Metabolomics profiling of hypervitaminosis A in South African preschoolers is characterised by modified serum lysophospholipids and oxylipins.

Abstract

Evidence indicates hypervitaminosis A may be attributed to overconsumption of natural preformed vitamin A (VA) and overlapping VA intervention strategies. Hypervitaminosis A can disrupt metabolic processes; however, the extent and mechanisms of these impacts are not well understood. This study aims to assess metabolic differences related to hypervitaminosis A and VA supplementation by performing metabolomics analysis. A subsample of South African preschoolers participating in the country's VA supplementation programme was selected. Participants were divided into two groups: adequate VA (n 15; 0·59-0·99 µmol/g total liver reserve and high VA (n 15; ≥ 1·0 µmol/g total liver reserve). Serum samples were collected at baseline and 28 d after consuming a 200 000 IU VA supplement. Lipidomics and oxylipins assays were conducted using ultraperformance LC-MS. At baseline, unsaturated lysophosphatidylcholines and unsaturated phosphatidylcholines were significantly lower in the high VA group (P < 0·05).
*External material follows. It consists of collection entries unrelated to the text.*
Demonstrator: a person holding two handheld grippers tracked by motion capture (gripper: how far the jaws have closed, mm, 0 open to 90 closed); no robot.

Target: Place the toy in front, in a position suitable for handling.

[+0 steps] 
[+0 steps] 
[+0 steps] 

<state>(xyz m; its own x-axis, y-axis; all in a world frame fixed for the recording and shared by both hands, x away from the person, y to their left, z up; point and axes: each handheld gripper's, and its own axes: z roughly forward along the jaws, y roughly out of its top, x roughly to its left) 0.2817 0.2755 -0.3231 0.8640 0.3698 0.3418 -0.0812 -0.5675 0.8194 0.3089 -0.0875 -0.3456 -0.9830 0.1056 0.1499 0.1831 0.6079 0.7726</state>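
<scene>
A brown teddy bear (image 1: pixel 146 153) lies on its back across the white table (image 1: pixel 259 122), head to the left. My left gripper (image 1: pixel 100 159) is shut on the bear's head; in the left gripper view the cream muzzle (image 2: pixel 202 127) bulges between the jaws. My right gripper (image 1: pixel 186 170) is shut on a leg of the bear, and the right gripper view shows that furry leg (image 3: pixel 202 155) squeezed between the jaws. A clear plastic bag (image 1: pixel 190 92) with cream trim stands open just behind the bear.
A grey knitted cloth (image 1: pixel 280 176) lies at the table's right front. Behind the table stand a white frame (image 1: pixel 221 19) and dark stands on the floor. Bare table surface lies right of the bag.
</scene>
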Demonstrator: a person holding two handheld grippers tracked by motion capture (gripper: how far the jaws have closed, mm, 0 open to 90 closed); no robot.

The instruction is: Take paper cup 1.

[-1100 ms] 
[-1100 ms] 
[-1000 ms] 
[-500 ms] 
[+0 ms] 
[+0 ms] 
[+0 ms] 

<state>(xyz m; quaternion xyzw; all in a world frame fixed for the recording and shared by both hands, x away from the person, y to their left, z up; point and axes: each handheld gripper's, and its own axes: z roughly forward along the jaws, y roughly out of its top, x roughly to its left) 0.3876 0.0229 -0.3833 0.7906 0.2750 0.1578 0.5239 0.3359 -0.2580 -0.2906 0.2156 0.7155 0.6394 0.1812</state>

A group-by-time interaction with VA supplementation was observed for polyunsaturated lysophosphatidylcholines and polyunsaturated phosphatidylcholines (P < 0·05). Additionally, a group effect was noted for oxylipins, and a time effect in response to VA supplementation was seen with decreased arachidonic acid and lipoxygenase- and non-enzymatically derived oxylipins (P < 0·05). Hypervitaminosis A is associated with modifications in lipids involved in cell structure and signalling, particularly unsaturated lysophosphatidylcholines and phosphatidylcholines. Further research is needed to identify the mechanisms behind these modifications, their physiological effects and their potential as biomarkers of elevated vitamin A status.